Troop increase signals new phase in fight against IS: Obama

OBAMABAGHDAD: US President Barack Obama said on Sunday that deploying additional troops to Iraq signalled a “new phase” in the fight against the Islamic State (IS) group, as Baghdad investigated whether strikes had killed the militants’ leader.

After earlier unveiling plans to send up to 1,500 more US troops to Iraq to advise and train the country’s forces, Mr Obama told CBS News the US-led effort to defeat IS was moving to a new stage.

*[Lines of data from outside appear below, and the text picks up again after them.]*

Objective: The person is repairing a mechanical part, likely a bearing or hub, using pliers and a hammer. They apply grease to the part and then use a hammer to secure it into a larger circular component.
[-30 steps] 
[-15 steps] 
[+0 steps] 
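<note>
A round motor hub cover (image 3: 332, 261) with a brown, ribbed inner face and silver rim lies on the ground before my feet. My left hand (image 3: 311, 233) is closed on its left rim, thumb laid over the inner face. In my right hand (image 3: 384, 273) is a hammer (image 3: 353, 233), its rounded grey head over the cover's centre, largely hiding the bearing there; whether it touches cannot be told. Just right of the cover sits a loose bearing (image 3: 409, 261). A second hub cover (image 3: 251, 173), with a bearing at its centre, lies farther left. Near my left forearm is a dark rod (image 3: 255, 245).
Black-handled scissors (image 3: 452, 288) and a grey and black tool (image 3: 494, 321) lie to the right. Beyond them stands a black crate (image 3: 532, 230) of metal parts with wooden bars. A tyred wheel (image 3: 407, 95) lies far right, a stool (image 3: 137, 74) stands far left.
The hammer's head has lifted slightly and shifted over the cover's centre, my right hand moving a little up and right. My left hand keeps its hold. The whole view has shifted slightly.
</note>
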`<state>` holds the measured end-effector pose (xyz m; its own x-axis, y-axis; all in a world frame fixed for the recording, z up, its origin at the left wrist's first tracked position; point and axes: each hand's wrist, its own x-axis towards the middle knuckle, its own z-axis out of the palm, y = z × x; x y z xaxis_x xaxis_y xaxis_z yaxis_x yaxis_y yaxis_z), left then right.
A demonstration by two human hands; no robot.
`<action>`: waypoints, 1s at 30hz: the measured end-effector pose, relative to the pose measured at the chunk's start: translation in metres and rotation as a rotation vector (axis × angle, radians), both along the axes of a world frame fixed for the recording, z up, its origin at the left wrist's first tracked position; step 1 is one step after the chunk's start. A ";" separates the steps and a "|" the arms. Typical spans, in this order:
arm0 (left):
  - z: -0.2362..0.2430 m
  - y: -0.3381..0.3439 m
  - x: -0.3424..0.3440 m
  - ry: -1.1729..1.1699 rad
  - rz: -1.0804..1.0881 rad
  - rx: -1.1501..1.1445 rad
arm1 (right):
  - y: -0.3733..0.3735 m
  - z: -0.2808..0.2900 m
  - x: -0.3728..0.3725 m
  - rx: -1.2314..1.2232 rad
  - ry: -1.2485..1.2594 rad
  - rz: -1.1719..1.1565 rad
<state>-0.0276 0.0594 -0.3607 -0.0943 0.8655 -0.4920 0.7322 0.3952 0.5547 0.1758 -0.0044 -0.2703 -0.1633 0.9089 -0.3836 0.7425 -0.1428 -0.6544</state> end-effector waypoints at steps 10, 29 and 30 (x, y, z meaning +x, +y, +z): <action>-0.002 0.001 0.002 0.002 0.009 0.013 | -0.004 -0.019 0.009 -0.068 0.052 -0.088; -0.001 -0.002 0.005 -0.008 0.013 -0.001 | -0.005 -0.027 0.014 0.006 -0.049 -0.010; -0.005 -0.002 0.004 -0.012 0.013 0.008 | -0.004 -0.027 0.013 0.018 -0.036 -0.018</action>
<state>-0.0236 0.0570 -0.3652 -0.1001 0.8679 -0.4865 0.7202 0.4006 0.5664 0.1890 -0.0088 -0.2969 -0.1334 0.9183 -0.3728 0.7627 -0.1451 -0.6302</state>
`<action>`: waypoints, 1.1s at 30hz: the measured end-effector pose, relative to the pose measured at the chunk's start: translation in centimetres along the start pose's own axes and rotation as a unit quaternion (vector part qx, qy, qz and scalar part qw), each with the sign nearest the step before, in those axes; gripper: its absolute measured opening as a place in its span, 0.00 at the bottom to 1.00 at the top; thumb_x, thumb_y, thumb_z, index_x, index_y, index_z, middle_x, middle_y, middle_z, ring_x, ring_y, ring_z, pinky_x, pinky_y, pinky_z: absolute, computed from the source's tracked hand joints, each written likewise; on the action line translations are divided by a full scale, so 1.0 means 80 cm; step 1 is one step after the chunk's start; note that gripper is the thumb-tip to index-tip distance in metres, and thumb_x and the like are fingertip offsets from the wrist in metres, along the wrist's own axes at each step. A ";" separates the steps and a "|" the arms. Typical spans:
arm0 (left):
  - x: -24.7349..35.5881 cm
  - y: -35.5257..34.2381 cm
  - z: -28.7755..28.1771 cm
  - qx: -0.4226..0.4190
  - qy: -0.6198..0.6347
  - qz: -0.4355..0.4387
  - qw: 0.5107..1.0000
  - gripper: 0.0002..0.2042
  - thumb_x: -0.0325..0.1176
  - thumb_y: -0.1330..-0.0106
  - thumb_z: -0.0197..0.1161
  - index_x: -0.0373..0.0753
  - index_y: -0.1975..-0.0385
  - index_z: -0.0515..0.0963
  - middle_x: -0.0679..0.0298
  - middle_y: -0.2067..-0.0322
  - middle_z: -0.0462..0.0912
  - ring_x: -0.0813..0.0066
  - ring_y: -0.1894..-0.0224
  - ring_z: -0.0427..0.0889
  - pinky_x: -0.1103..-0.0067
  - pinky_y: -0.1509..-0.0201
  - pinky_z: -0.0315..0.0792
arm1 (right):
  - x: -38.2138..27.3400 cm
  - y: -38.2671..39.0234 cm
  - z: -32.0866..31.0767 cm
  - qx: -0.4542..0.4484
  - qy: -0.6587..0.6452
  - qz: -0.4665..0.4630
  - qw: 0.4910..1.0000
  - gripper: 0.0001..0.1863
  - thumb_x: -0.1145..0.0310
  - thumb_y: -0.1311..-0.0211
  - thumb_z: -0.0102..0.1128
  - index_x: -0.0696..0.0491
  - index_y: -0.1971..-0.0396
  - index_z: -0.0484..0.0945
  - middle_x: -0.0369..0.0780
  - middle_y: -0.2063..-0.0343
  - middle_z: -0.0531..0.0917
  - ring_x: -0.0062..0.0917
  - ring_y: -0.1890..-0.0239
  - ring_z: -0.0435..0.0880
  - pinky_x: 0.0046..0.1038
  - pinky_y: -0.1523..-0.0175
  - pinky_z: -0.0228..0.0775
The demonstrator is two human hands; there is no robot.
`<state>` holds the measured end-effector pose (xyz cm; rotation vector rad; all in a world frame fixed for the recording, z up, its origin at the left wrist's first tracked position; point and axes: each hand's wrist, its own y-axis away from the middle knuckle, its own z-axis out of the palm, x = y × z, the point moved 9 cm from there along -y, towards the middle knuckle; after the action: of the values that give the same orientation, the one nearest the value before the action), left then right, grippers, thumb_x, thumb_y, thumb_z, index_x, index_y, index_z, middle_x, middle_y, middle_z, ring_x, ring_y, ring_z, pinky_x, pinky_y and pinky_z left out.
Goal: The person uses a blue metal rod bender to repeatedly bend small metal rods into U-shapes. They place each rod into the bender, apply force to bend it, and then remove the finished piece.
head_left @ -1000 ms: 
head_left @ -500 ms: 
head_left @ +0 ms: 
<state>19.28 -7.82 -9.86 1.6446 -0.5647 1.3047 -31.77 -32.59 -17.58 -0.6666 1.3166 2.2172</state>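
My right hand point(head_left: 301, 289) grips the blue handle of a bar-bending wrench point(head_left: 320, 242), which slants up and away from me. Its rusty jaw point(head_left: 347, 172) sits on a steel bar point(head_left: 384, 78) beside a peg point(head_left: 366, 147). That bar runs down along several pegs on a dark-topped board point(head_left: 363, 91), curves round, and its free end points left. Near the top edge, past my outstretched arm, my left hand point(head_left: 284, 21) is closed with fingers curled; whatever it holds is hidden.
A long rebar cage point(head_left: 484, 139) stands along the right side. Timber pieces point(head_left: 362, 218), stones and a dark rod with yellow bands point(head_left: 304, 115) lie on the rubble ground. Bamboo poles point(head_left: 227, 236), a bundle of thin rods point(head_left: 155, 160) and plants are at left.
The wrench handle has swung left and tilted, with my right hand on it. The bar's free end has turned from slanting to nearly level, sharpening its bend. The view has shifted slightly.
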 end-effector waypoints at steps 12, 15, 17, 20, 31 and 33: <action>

“Phase one was getting an Iraqi government that was inclusive and credible — and we now have done that,” he told CBS News on Sunday.


Monitoring group says fighting for Kobane has left more than 1,000 people dead, most of them militants


“Rather than just try to halt (IS’s) momentum, we’re now in a position to start going on some offence,” the president added, stressing the need for Iraqi ground troops to start pushing back IS fighters.

“We will provide them close air support once they are prepared to start going on the offence against (IS),” Mr Obama said.

“But what we will not be doing is having our troops do the fighting.”

Going on the offensive will be a significant challenge for Iraq’s forces, which saw multiple divisions fall apart in the early days of the militant offensive, leaving major units that need to be reconstituted.

The additional troops announced by Mr Obama would roughly double the number of American military personnel in the country to about 3,100, marking a significant return of US forces to Iraq by a president who has hailed his role in their 2011 departure.

A US-led coalition has already been carrying out air strikes against IS in Syria and Iraq, where the extremist group has declared a “caliphate” in large areas of the two countries under its control.

Some of those strikes targeted a gathering of IS leaders near the northern Iraqi city of Mosul late on Friday, the Pentagon said, and Iraqi authorities were seeking to determine if the group’s chief Abu Bakr al-Baghdadi had been killed.

A senior Iraqi intelligence official said there was no “accurate information” on whether Baghdadi was dead but that authorities were investigating.

“The information is from unofficial sources and was not confirmed until now, and we are working on that,” the official said.

The death of the elusive IS leader would be a major victory for the US-led coalition but officials said it could take time to confirm who had been hit in the strikes.

“I can’t absolutely confirm that Baghdadi has been killed,” General Nicholas Houghton, the chief of staff of the British armed forces, told BBC television.

“Probably it will take some days to have absolute confirmation,” he said.

IS, meanwhile, said a British national had carried out a suicide bombing that killed a senior Iraqi police officer.

The group said in a statement posted online that “Abu Sumayyah al-Britani” detonated a truck carrying eight tonnes of explosives on the outskirts of the northern town of Baiji, killing Major General Faisal al-Zamili.

The attack on Friday came during fighting to capture Baiji, which has been the scene of heavy clashes as pro- government forces seek to fully retake the town.

A senior officer said that government forces held “more than 70 per cent” of the town, which is near where Iraqi soldiers have been holding out for months against a militant siege of Iraq’s largest oil refinery.

The Syrian Observatory for Human Rights, a monitoring group, said on Sunday that fighting for the town of Kobane in neighbouring Syria had now killed more than 1,000 people, most of them militants.